Lines containing the word "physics" are the ones to copy from the records below.
[SUPPLIED RECORDS Boundary: Start]
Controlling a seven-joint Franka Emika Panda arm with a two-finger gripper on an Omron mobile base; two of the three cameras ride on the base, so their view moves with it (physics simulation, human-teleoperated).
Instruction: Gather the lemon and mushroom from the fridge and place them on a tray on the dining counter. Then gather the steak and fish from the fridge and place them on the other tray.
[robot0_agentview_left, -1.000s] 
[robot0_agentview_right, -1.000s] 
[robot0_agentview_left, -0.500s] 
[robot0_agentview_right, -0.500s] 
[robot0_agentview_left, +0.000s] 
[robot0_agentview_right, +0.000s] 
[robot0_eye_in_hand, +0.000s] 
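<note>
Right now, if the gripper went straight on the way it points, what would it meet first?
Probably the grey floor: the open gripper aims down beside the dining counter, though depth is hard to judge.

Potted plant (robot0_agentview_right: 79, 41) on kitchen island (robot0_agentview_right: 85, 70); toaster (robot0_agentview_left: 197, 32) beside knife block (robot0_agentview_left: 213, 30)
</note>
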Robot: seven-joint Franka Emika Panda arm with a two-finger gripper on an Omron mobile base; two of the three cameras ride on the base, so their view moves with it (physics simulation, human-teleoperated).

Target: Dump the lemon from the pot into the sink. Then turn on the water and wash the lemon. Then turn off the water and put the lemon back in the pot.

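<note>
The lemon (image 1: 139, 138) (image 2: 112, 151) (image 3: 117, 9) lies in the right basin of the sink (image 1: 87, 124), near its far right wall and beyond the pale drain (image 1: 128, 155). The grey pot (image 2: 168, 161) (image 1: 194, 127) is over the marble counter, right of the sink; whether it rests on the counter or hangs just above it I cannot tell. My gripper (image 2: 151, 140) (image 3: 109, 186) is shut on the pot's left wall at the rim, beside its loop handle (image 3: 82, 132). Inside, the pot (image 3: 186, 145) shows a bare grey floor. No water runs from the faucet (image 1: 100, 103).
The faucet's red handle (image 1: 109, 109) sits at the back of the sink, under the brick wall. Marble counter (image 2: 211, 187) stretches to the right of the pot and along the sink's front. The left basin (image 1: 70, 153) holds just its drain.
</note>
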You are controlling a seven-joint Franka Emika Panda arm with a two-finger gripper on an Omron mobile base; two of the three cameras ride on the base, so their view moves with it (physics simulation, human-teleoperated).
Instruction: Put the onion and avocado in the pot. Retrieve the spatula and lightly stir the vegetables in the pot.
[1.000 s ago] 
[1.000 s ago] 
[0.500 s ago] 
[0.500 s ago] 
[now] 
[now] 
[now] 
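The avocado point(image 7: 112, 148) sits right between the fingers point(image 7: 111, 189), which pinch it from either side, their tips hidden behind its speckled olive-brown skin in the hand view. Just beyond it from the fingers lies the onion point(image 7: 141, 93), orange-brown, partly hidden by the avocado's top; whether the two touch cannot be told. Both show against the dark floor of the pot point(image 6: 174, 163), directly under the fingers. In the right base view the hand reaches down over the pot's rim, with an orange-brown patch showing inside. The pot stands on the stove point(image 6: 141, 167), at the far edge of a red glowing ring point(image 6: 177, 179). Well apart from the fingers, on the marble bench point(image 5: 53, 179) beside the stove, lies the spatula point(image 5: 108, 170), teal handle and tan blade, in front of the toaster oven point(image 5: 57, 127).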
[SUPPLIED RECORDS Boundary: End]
▸ WRITTEN ANSWER
Controlling a seven-joint Franka Emika Panda arm with a two-finger gripper on an Omron mobile base; two of the three cameras ride on the base, so their view moves with it (physics simulation, human-teleoperated).
Robot: seven-joint Franka Emika Panda arm with a two-finger gripper on an Omron mobile base; two of the three cameras ride on the base, so their view moves with it (physics simulation, human-teleoperated).
You are controlling a seven-joint Franka Emika Panda arm with a two-finger gripper on an Omron mobile base; two of the three cameras ride on the base, so their view moves with it (physics simulation, human-teleoperated).

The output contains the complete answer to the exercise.